Task objective —
Return the full set of records, matching them character for character.

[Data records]

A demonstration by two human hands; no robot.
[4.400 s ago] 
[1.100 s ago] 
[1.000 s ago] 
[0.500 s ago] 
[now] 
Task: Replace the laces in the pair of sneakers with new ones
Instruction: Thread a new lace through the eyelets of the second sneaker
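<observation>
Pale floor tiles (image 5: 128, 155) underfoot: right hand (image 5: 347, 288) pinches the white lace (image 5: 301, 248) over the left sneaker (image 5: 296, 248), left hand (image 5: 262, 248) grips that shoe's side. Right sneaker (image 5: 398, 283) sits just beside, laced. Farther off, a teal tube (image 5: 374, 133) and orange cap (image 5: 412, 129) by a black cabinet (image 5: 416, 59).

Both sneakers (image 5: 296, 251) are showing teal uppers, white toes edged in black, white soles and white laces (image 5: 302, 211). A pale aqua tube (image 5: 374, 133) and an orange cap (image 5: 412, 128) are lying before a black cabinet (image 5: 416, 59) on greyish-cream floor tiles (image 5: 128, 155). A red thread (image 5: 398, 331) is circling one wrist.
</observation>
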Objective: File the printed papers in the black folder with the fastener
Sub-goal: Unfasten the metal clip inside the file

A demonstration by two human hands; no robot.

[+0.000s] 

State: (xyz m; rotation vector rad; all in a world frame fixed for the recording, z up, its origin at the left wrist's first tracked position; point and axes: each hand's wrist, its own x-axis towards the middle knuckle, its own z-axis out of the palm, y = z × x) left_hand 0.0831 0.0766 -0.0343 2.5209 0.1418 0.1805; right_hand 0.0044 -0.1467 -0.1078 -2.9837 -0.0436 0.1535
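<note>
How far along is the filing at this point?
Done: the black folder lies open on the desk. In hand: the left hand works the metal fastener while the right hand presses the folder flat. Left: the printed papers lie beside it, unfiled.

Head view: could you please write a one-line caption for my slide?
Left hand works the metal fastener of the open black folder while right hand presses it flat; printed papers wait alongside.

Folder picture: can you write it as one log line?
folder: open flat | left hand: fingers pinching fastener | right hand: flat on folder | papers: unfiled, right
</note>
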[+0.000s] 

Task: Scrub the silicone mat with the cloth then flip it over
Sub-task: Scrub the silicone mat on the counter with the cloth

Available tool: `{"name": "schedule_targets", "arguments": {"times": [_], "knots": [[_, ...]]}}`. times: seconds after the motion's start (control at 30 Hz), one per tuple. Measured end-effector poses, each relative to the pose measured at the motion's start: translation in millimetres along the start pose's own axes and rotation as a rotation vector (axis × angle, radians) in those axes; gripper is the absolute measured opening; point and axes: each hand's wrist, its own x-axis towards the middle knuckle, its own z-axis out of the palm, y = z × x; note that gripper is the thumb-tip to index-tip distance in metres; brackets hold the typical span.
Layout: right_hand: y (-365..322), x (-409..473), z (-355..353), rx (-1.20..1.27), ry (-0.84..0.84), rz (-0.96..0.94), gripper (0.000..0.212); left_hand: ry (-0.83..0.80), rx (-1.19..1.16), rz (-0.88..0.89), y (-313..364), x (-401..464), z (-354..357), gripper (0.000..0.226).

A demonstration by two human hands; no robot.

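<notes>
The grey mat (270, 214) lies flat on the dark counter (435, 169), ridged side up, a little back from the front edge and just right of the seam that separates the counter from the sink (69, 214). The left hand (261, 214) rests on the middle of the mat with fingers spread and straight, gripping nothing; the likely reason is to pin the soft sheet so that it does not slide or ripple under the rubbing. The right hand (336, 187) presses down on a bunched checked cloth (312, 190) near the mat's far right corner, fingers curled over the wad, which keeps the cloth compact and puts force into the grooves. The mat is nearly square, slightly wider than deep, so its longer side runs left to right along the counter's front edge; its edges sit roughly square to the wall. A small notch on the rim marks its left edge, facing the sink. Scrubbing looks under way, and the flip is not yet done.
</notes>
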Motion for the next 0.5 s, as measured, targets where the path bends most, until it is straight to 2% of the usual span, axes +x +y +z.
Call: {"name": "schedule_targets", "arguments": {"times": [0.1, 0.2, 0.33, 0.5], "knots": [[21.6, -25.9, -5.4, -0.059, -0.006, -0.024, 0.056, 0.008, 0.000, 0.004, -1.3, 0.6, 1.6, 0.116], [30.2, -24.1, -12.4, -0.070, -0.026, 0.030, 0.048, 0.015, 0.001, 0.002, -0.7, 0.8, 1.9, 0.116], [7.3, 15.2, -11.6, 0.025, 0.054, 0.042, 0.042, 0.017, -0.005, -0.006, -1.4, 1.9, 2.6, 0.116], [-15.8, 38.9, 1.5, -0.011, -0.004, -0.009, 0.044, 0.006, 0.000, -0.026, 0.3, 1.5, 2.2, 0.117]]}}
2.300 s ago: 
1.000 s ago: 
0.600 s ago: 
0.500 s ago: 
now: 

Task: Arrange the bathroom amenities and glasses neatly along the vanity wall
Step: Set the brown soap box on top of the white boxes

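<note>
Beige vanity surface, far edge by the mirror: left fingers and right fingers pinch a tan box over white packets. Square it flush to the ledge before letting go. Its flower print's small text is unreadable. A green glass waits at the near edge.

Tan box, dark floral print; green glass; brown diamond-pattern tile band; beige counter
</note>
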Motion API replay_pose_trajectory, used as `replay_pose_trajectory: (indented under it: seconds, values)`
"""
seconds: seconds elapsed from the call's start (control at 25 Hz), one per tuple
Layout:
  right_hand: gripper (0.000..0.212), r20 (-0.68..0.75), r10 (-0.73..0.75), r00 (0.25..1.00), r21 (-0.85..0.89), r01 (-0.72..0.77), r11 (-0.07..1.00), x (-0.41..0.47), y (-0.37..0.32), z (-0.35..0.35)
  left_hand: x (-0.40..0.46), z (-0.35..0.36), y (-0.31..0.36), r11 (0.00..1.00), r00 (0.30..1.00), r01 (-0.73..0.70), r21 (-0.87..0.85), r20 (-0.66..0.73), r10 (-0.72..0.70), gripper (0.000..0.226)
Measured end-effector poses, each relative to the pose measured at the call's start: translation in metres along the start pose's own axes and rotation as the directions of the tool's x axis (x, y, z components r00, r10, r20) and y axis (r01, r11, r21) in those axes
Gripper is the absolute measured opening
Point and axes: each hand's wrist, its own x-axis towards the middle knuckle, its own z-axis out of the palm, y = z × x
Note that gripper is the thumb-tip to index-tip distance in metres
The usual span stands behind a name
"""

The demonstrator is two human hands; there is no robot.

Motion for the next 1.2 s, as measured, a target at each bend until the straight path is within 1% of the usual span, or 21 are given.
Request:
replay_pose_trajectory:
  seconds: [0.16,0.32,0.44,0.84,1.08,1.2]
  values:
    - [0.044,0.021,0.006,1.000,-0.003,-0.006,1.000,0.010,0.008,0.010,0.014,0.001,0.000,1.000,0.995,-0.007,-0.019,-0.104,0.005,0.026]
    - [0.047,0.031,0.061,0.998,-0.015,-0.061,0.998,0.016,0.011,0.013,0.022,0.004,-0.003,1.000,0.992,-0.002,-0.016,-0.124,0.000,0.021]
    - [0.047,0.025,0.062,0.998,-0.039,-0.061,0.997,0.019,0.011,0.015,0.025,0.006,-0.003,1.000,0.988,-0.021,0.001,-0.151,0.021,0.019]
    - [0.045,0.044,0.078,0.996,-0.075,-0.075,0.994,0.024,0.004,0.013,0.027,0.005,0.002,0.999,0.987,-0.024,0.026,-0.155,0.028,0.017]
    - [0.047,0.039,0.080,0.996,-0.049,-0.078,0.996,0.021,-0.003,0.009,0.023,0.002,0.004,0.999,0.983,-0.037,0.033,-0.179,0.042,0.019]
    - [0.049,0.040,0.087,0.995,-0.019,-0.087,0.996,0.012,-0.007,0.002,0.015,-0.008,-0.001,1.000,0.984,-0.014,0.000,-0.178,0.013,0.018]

Task result —
A demonstration by two human hands; no robot.
[4.400 s ago] 
[1.100 s ago] 
[1.000 s ago] 
[0.500 s ago] 
[now] 
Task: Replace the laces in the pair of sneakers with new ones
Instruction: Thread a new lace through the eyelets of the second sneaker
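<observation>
Pale floor tiles (image 5: 128, 155) underfoot: right hand (image 5: 347, 288) pinches the white lace (image 5: 301, 248) over the left sneaker (image 5: 296, 248), left hand (image 5: 262, 248) grips that shoe's side. Right sneaker (image 5: 398, 283) sits just beside, laced. Farther off, a teal tube (image 5: 374, 133) and orange cap (image 5: 412, 129) by a black cabinet (image 5: 416, 59).

Both sneakers (image 5: 296, 251) are showing teal uppers, white toes edged in black, white soles and white laces (image 5: 302, 211). A pale aqua tube (image 5: 374, 133) and an orange cap (image 5: 412, 128) are lying before a black cabinet (image 5: 416, 59) on greyish-cream floor tiles (image 5: 128, 155). A red thread (image 5: 398, 331) is circling one wrist.
</observation>
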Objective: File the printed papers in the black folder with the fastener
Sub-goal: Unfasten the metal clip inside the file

A demonstration by two human hands; no robot.

[+0.000s] 

State: (xyz m; rotation vector rad; all in a world frame fixed for the recording, z up, its origin at the left wrist's first tracked position; point and axes: each hand's wrist, its own x-axis towards the middle knuckle, its own z-axis out of the palm, y = z × x) left_hand 0.0831 0.0766 -0.0343 2.5209 0.1418 0.1805; right_hand 0.0044 -0.1467 -0.1078 -2.9837 -0.0436 0.1535
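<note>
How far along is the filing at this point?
Done: the black folder lies open on the desk. In hand: the left hand works the metal fastener while the right hand presses the folder flat. Left: the printed papers lie beside it, unfiled.

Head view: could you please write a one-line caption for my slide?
Left hand works the metal fastener of the open black folder while right hand presses it flat; printed papers wait alongside.

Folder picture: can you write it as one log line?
folder: open flat | left hand: fingers pinching fastener | right hand: flat on folder | papers: unfiled, right
</note>
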[+0.000s] 

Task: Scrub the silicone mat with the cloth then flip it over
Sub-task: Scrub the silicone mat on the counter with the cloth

Available tool: `{"name": "schedule_targets", "arguments": {"times": [_], "knots": [[_, ...]]}}`. times: seconds after the motion's start (control at 30 Hz), one per tuple. Measured end-effector poses, each relative to the pose measured at the motion's start: translation in millimetres along the start pose's own axes and rotation as a rotation vector (axis × angle, radians) in those axes; gripper is the absolute measured opening; point and axes: each hand's wrist, its own x-axis towards the middle knuckle, its own z-axis out of the palm, y = z × x; note that gripper is the thumb-tip to index-tip distance in metres; brackets hold the typical span.
Layout: right_hand: y (-365..322), x (-409..473), z (-355..353), rx (-1.20..1.27), ry (-0.84..0.84), rz (-0.96..0.94), gripper (0.000..0.212); left_hand: ry (-0.83..0.80), rx (-1.19..1.16), rz (-0.88..0.89), y (-313..364), x (-401..464), z (-354..357), gripper (0.000..0.226).

A demonstration by two human hands; no robot.

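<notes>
The grey mat (270, 214) lies flat on the dark counter (435, 169), ridged side up, a little back from the front edge and just right of the seam that separates the counter from the sink (69, 214). The left hand (261, 214) rests on the middle of the mat with fingers spread and straight, gripping nothing; the likely reason is to pin the soft sheet so that it does not slide or ripple under the rubbing. The right hand (336, 187) presses down on a bunched checked cloth (312, 190) near the mat's far right corner, fingers curled over the wad, which keeps the cloth compact and puts force into the grooves. The mat is nearly square, slightly wider than deep, so its longer side runs left to right along the counter's front edge; its edges sit roughly square to the wall. A small notch on the rim marks its left edge, facing the sink. Scrubbing looks under way, and the flip is not yet done.
</notes>
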Motion for the next 0.5 s, as measured, targets where the path bends most, until it is straight to 2% of the usual span, axes +x +y +z.
Call: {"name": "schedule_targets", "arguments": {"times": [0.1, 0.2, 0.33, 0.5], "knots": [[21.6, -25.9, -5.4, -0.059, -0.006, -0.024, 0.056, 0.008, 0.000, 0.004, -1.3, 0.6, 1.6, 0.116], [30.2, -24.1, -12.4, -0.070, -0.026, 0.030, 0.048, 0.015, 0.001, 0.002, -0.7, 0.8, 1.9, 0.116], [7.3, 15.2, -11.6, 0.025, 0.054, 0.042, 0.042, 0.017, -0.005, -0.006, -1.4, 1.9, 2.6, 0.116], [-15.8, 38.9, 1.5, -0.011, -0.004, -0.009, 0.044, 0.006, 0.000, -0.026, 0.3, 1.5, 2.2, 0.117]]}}
2.300 s ago: 
1.000 s ago: 
0.600 s ago: 
0.500 s ago: 
now: 

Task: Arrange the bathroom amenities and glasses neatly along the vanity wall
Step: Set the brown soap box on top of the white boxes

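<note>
Beige vanity surface, far edge by the mirror: left fingers and right fingers pinch a tan box over white packets. Square it flush to the ledge before letting go. Its flower print's small text is unreadable. A green glass waits at the near edge.

Tan box, dark floral print; green glass; brown diamond-pattern tile band; beige counter
</note>
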Motion API replay_pose_trajectory, used as `replay_pose_trajectory: (indented under it: seconds, values)`
"""
seconds: seconds elapsed from the call's start (control at 25 Hz), one per tuple
Layout:
  right_hand: gripper (0.000..0.212), r20 (-0.68..0.75), r10 (-0.73..0.75), r00 (0.25..1.00), r21 (-0.85..0.89), r01 (-0.72..0.77), r11 (-0.07..1.00), x (-0.41..0.47), y (-0.37..0.32), z (-0.35..0.35)
  left_hand: x (-0.40..0.46), z (-0.35..0.36), y (-0.31..0.36), r11 (0.00..1.00), r00 (0.30..1.00), r01 (-0.73..0.70), r21 (-0.87..0.85), r20 (-0.66..0.73), r10 (-0.72..0.70), gripper (0.000..0.226)
Measured end-effector poses, each relative to the pose measured at the call's start: translation in metres along the start pose's own axes and rotation as the directions of the tool's x axis (x, y, z components r00, r10, r20) and y axis (r01, r11, r21) in those axes
Gripper is the absolute measured opening
Point and axes: each hand's wrist, its own x-axis towards the middle knuckle, its own z-axis out of the palm, y = z × x
Note that gripper is the thumb-tip to index-tip distance in metres
The usual span stands behind a name
"""

The demonstrator is two human hands; there is no robot.

Motion for the next 1.2 s, as measured, a target at each bend until the straight path is within 1% of the usual span, or 21 are given.
Request:
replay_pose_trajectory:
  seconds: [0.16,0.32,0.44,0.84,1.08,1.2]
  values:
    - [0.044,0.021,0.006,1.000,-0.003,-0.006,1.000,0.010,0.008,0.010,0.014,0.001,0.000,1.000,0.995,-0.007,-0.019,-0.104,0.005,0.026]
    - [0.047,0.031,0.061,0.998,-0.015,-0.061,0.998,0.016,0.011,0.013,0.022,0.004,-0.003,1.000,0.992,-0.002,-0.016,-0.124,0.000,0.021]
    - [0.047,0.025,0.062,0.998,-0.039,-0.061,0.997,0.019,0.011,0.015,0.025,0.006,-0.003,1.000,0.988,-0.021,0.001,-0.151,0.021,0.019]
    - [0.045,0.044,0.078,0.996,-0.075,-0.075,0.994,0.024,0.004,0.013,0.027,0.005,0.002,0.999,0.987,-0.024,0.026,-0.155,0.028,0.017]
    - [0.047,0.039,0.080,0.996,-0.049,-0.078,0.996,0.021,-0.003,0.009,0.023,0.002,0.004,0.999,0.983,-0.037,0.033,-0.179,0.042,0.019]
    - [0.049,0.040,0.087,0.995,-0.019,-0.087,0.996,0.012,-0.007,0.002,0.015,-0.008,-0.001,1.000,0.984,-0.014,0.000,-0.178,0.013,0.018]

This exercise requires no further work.